Task brief: Where the material below has a line containing "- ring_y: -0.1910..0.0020", start repeating exactly, and keep going through the line containing "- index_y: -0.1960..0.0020", with no other lines.

*** Materials provided

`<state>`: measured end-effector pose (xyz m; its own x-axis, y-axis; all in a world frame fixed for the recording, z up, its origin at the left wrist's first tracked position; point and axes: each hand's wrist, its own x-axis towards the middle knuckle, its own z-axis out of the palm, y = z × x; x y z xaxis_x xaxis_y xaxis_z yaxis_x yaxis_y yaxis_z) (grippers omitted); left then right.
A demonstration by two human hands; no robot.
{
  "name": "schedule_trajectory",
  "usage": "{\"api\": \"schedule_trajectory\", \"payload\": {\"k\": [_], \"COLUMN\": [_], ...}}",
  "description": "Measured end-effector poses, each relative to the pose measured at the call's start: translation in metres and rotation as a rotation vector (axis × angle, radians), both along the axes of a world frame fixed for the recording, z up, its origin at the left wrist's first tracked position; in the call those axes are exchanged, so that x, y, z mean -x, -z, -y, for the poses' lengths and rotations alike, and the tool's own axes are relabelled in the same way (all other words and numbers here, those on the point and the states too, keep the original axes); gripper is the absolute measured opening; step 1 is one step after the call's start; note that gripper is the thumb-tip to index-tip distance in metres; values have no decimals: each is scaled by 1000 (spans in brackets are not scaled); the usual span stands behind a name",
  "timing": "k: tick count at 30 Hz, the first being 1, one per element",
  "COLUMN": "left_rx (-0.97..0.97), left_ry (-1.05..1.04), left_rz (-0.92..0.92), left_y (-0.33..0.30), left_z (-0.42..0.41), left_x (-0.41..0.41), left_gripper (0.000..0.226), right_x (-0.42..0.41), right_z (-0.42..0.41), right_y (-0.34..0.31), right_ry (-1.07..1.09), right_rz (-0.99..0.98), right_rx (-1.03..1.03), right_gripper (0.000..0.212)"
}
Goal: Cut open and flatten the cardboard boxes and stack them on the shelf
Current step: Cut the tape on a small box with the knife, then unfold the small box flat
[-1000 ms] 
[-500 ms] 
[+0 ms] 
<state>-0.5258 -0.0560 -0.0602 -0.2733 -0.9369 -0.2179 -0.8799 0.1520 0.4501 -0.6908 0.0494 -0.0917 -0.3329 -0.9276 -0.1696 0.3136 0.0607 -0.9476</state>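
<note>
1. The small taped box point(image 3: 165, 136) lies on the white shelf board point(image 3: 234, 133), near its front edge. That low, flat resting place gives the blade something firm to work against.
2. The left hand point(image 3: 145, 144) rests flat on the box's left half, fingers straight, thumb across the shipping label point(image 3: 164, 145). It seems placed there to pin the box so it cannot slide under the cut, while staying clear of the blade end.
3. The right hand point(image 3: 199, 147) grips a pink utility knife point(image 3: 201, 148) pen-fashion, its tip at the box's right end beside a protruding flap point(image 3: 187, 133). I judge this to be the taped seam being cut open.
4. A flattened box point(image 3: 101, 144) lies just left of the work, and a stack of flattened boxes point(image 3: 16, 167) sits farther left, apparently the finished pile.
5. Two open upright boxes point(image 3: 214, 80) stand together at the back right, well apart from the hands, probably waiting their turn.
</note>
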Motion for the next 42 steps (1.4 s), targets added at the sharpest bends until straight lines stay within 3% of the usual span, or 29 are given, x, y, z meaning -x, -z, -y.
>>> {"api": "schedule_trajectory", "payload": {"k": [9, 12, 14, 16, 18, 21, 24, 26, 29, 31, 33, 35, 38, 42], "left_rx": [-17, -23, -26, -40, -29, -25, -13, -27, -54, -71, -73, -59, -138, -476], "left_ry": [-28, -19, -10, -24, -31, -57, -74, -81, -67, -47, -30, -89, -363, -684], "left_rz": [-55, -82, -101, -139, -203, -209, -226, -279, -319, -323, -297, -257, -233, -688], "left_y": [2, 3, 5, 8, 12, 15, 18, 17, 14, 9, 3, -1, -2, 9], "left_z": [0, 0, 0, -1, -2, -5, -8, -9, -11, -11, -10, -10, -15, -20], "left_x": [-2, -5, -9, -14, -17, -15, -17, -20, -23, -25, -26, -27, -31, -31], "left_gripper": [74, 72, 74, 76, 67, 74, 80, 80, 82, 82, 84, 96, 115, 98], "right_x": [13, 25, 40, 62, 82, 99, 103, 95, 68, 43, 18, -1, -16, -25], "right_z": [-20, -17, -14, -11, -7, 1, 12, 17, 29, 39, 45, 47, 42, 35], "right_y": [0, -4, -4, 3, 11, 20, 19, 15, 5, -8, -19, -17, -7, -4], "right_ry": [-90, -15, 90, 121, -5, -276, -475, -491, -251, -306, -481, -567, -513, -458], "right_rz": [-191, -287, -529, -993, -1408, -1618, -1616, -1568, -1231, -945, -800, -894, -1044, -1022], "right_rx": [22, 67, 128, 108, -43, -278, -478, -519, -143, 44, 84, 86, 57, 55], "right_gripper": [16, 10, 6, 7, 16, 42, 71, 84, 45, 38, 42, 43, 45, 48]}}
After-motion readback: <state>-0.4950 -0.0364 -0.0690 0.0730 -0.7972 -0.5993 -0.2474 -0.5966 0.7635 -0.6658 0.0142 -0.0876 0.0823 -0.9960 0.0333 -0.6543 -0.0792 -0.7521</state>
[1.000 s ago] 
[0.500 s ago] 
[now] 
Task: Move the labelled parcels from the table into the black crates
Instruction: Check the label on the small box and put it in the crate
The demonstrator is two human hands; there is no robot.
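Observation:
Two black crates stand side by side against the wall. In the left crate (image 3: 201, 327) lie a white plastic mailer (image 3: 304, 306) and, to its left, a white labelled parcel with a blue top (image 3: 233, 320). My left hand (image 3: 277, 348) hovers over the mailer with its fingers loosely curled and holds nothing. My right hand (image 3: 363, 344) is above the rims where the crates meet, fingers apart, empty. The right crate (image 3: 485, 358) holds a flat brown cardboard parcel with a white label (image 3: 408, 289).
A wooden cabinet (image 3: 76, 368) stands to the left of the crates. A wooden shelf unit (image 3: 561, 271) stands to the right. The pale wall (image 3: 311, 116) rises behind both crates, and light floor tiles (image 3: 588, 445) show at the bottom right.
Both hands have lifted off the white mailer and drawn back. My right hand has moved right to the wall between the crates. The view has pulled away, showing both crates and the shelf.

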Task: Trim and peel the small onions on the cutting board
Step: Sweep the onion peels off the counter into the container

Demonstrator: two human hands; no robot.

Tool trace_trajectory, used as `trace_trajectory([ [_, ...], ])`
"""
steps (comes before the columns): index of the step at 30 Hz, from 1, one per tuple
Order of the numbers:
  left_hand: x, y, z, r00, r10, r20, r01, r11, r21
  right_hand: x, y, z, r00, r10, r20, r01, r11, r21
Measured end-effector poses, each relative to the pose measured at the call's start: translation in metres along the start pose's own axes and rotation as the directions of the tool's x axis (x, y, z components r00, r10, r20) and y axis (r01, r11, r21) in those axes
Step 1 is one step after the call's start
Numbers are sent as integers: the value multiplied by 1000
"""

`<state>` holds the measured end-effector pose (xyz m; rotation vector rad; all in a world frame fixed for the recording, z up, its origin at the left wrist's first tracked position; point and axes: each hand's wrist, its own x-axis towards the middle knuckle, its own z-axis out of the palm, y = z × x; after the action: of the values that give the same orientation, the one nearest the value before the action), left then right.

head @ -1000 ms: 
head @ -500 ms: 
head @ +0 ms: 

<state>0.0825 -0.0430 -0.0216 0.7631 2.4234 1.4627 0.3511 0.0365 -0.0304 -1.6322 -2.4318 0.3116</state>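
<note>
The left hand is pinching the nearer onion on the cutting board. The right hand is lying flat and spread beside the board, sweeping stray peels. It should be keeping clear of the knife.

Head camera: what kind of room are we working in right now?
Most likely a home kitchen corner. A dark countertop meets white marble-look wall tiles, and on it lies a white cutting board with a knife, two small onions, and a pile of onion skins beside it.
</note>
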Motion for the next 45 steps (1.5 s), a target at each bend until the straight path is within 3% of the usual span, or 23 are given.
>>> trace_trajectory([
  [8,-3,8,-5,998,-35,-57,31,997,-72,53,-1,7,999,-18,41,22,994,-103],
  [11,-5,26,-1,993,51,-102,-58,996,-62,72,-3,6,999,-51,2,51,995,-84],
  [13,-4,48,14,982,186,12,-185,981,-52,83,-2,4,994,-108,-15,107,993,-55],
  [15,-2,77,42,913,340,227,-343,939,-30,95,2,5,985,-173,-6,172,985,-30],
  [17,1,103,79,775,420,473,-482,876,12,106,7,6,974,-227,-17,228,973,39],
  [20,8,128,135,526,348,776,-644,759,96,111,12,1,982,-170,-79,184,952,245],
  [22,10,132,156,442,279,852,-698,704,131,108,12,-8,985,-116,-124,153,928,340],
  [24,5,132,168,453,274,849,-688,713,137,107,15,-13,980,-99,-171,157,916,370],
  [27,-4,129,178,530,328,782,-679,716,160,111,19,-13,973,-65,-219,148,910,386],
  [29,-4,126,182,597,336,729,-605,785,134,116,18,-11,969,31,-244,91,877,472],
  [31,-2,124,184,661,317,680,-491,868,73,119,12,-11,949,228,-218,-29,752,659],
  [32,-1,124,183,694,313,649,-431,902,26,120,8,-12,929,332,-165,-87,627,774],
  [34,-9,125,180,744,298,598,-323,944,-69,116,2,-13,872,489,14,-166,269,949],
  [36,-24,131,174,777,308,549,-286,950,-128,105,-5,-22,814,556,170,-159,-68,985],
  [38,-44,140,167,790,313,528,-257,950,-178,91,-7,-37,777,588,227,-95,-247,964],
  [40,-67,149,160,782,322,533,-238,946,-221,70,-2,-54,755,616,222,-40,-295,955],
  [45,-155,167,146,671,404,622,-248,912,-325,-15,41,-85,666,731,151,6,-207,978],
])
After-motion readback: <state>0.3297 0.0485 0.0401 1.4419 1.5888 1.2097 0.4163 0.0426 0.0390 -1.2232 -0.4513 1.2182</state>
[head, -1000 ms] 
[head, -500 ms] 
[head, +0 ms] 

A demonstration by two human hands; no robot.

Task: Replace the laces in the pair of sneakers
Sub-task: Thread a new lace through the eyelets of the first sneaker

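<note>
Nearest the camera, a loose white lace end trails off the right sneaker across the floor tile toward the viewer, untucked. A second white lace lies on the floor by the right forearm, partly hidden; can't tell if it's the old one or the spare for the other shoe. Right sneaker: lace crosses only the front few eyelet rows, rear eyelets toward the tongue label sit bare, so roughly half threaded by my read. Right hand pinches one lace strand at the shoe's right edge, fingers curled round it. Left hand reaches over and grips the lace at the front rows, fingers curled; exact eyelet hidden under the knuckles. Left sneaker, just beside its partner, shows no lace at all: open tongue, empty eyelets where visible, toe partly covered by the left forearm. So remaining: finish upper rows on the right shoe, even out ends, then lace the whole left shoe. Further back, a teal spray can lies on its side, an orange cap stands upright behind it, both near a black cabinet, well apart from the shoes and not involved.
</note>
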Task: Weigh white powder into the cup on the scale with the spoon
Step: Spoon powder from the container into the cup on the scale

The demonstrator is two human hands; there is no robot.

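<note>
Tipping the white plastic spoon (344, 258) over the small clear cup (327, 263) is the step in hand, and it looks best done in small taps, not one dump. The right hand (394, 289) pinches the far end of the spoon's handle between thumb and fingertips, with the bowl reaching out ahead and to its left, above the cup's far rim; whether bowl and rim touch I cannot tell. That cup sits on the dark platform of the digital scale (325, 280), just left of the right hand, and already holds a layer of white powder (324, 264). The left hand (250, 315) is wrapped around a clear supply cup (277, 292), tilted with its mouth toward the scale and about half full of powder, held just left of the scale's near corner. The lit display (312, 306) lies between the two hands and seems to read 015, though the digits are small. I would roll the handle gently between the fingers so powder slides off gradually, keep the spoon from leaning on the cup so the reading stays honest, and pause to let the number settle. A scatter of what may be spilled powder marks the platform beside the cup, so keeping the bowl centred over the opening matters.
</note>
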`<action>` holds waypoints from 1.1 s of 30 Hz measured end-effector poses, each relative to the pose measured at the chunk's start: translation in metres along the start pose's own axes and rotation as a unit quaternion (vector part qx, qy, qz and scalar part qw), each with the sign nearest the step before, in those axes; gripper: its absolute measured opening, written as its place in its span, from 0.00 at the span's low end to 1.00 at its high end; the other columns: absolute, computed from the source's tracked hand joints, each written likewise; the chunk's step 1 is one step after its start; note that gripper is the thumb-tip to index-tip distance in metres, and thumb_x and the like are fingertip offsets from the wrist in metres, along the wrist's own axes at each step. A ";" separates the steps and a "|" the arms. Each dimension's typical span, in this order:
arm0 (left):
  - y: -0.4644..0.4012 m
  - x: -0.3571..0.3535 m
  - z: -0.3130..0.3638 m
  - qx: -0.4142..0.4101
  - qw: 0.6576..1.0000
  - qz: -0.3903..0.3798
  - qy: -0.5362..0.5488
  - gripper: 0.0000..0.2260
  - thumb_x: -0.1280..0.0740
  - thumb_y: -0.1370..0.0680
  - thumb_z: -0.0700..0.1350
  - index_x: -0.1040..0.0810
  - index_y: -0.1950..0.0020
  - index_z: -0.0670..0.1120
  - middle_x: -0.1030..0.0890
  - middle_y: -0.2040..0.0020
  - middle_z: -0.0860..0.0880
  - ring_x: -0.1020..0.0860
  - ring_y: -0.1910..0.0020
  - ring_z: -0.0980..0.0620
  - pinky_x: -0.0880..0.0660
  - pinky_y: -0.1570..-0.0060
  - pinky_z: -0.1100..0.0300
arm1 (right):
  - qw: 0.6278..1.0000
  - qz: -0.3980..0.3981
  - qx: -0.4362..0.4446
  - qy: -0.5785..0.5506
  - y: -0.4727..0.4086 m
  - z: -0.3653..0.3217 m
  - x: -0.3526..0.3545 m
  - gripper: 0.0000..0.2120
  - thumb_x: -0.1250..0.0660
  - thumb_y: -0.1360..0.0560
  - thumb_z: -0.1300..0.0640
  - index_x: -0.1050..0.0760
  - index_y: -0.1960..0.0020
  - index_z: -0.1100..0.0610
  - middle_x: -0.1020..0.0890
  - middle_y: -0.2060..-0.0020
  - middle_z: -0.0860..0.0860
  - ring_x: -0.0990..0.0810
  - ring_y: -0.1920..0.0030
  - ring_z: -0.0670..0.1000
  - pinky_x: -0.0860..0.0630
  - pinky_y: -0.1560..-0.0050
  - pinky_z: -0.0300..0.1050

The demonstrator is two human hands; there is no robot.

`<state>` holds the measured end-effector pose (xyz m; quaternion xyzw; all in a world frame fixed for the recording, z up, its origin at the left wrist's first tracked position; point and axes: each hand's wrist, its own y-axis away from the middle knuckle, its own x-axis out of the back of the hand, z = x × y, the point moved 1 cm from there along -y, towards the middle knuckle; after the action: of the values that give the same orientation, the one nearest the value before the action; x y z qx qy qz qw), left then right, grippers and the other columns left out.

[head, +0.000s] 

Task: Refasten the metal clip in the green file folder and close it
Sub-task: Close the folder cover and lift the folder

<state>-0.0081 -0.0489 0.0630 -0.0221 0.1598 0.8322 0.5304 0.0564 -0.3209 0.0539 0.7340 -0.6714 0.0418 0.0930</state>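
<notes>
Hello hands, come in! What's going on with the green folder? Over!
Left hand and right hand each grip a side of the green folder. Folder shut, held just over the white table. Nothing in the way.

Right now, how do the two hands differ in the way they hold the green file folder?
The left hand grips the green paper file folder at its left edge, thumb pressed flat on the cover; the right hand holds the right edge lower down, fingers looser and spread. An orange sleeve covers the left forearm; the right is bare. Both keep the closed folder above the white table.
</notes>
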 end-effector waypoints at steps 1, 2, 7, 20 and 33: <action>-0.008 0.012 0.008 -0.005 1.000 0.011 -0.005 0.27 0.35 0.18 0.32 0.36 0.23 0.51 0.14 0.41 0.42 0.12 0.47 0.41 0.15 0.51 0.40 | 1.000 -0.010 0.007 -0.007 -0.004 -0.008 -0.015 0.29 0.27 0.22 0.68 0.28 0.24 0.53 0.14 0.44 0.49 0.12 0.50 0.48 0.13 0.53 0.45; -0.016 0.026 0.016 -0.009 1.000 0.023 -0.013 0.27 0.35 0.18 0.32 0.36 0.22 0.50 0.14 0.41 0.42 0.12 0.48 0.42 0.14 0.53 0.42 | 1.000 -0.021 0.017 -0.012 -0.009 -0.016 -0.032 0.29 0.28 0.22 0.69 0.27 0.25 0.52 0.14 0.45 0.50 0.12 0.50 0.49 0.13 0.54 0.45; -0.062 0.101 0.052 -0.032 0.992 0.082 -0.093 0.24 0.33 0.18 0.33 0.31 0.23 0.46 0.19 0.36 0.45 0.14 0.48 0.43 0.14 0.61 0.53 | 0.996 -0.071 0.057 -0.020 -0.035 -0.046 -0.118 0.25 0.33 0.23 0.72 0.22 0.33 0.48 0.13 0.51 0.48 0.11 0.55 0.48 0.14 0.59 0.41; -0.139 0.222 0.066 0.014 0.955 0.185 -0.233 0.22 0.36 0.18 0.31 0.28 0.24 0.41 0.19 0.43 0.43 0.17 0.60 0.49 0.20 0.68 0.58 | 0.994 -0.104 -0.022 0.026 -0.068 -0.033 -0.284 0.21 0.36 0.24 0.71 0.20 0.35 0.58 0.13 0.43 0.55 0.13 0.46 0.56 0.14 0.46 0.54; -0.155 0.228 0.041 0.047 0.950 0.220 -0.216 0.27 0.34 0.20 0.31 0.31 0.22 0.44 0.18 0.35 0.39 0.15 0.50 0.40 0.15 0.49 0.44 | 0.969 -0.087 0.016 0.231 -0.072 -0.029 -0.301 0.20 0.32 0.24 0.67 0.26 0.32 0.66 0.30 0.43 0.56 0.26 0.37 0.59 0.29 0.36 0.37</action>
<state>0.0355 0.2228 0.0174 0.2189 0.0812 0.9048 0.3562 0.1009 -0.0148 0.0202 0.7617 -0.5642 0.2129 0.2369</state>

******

Answer to this task:
  - ring_y: -0.1910..0.0020
  - ring_z: -0.0980..0.0620
  - pinky_x: -0.0880..0.0660
  - pinky_y: -0.1570..-0.0060
  - pinky_z: -0.1100..0.0300
arm1 (right):
  - qw: 0.6278..1.0000
  - qz: -0.3980..0.3981
  - qx: -0.4362..0.4446
  - qy: -0.5785..0.5506
  - y: -0.4727..0.4086 m
  - z: -0.3653..0.3217 m
  - x: -0.3526..0.3545 m
  - gripper: 0.0000..0.2120
  - thumb_x: -0.1250..0.0660
  - thumb_y: -0.1360..0.0560
  - thumb_z: -0.1300..0.0640
  - index_x: -0.1050..0.0760
  - index_y: -0.1960..0.0020

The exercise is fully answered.